Blog#7: The Imaginative Field

Below is the poem from LMNOP and All the Letters A to Z , representing the letter M:

Misty mountains multiply

A million marvelous M’s;

Mingle mint and marigold

In meadows of mystery.

The moon sends down its magic beams,

Making merry melodies,

On the mirrors of murmuring streams.

The following story was written based on the images and sounds I had woven into the poem in order to extend and deepen the children’s experience of the letter M. It is preferable, I believe, to broaden and deepen a given experience, poem, or activity rather than to go on to another one right away. Children want to feel relationship, not randomness.

Mary’s Meadow
It was a marvelous summer day. Most of the morning Mary had meandered through the meadow, swept along by her imagination, like the leaves on the stream that ran through it. Now it was time for lunch.

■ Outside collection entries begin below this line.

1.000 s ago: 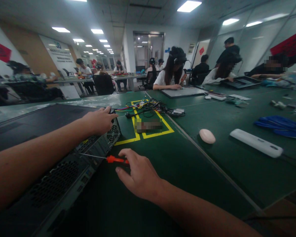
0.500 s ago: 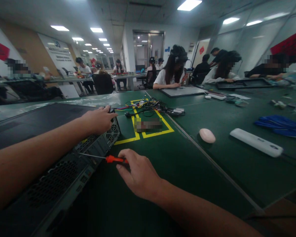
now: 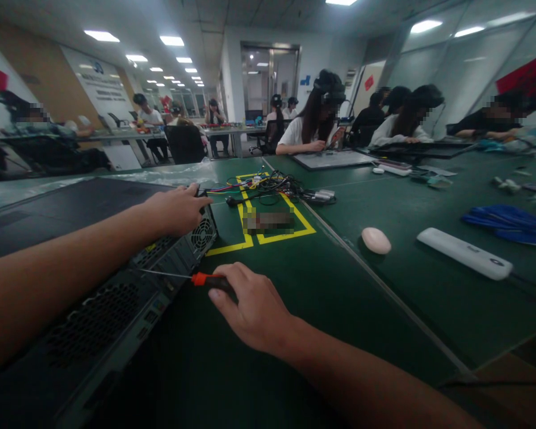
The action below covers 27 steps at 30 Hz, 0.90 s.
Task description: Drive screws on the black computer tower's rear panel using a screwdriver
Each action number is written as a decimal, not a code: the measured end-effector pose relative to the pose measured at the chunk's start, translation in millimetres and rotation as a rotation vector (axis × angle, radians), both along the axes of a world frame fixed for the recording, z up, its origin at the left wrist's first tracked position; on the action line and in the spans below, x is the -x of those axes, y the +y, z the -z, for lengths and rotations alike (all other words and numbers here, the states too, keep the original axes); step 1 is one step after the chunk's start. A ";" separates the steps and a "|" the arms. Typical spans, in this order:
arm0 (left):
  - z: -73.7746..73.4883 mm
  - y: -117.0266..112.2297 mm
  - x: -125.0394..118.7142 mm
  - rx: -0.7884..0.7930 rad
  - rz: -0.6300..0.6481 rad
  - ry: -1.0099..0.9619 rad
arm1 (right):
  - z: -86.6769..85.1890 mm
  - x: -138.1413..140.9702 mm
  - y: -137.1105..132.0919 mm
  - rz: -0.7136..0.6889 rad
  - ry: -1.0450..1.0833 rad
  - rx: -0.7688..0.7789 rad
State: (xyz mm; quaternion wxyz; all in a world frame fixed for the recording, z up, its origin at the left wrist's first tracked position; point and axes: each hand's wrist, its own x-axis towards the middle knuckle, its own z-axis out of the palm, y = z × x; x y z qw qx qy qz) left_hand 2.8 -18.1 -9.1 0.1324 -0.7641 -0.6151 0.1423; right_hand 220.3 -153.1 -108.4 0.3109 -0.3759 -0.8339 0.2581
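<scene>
A dark desktop computer case (image 3: 84, 199) lies at the left, its back panel with vent holes and a round fan grille turned toward the right. My left hand (image 3: 184, 208) rests on the case's far corner, fingers stretched out and holding nothing. In my right hand (image 3: 256, 310) is a screwdriver (image 3: 200, 279) with an orange and black handle, gripped between thumb and fingers. Its long thin shaft points left, and the tip meets the back panel below my left forearm. Any screw at the tip is too small to make out.
Beyond the case lies a bundle of cables (image 3: 286, 186) by yellow tape markings (image 3: 288, 238) on the green table. To the right are a pale rounded object (image 3: 376, 240), a white power strip (image 3: 464, 253) and blue cloth-like material (image 3: 504, 223). Several people sit working farther back.
The screwdriver handle has turned in my right hand: its black side now shows where orange showed before. My left hand stays on the case. The view has shifted slightly.
</scene>
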 end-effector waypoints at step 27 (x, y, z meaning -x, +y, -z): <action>-0.5 0.9 -1.1 -0.006 -0.008 -0.039 | -0.3 0.2 1.4 -0.019 0.008 0.005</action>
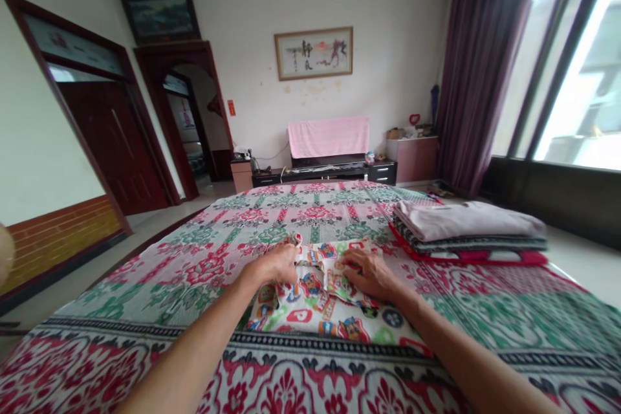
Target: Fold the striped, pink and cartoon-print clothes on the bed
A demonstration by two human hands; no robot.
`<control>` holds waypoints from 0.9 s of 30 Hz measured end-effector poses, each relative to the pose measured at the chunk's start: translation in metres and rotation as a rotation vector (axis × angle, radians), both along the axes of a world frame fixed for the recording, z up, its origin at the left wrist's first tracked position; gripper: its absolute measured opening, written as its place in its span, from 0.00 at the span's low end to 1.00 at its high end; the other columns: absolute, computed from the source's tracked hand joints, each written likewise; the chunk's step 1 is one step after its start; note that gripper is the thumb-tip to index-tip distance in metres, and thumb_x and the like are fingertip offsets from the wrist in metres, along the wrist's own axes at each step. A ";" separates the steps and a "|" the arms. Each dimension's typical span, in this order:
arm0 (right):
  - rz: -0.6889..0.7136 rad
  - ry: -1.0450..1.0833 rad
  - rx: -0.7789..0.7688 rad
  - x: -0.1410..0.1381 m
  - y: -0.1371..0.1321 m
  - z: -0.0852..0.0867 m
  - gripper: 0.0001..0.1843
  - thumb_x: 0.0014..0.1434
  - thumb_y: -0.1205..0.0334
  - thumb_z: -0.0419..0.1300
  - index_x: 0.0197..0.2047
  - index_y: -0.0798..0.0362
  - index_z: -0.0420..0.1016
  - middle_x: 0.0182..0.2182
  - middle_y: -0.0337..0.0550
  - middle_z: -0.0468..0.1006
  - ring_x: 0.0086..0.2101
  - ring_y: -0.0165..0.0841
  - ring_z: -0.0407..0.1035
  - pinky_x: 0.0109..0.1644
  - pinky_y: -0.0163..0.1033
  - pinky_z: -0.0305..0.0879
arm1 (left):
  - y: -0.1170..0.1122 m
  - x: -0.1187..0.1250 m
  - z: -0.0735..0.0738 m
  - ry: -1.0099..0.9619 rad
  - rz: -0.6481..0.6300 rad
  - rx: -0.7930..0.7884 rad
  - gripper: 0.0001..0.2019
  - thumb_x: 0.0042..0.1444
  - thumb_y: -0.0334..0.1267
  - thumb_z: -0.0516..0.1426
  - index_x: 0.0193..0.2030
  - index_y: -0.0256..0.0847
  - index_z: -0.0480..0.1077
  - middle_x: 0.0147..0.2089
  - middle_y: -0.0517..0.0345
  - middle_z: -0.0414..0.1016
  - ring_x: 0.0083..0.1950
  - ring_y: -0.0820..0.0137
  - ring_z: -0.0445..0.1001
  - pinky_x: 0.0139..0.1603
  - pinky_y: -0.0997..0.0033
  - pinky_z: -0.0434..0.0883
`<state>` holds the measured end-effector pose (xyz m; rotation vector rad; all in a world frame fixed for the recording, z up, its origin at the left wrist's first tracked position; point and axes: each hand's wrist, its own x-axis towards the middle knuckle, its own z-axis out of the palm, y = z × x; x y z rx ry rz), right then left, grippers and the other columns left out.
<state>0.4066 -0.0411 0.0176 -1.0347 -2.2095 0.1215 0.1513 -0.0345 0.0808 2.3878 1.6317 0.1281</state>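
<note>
A white child's garment with a colourful cartoon print (310, 314) lies partly folded on the patterned bedspread (272, 375), right in front of me. My left hand (279, 263) is closed on its far left part, and a small bunch of cloth sticks up by the fingers. Over the right side of the garment, my right hand (371, 275) has its fingers curled down onto a folded-over part. The fingertips of that hand are partly hidden against the cloth.
A stack of folded cloths (470, 226) sits on the bed to the right. Past the bed's far edge stands a low black cabinet (383, 173) with a pink cloth (330, 136) draped above it. A purple curtain (480, 77) hangs beside the window.
</note>
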 end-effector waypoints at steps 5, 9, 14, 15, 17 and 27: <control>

“Mama,” Mary said, between bites of mashed potatoes, “it is a miracle that we have a place with our own mountain, our own meadow, and our own stream.”

“Yes, my little Munchkin,” her mother replied,” it may not be a majestic mountain, or an immense meadow, or a mighty stream, but they are magnificent nevertheless.”

“Mama, this morning the mist on the mountainside gave me the most mysterious, eeriest feeling. It felt a little like a monster coming down, but I wasn’t scared. Then, suddenly, it was gone.”

“Hmmm,” said her mother, nodding, “maybe the sun had broken its spell.”

Later that evening, sitting in front of the fireplace, Mary said,

“Mama, do you know what I did this morning? I took a handful of marigold petals from the garden and I spread them over the meadow. I called them Mary’s gold. That’s better than money, Mama, because flowers just multiply and multiply. It’s magic, Mama.

“Hmm,” said her mother.

“Then do you know what I did, Mama? I sniffed the mint in the meadow. It smelled so yummy. Oh, Mama, then I lay down on the moss beside my murmuring stream. I like to call it that, Mama, because it really does make that sound as it goes dancing over the rocks.”

“Which sound do you mean, Munchkin?”

“ It goes murmurmurmurmurmur, just like the sound it makes. I listened so hard this morning, Mama. I heard melodies, real melodies. Oh, Mama, I think I will always remember this day,” said Mary, sighing.

“Mama, look out the window. Do you see the moonbeams through the trees? Do you think the moonbeams are making melodies on the stream?”

“Yes, I’m sure they are, Munchkin, merry melodies.”

*The notion of an Imaginative Field came to me as I was writing this story for my companion maual, Working With LMNOP. I liked it because it was a phrase with multiple overtones and connotations, such as that creativity and imagination draw more of the same to themselves, increasing, proliferating, multiplying.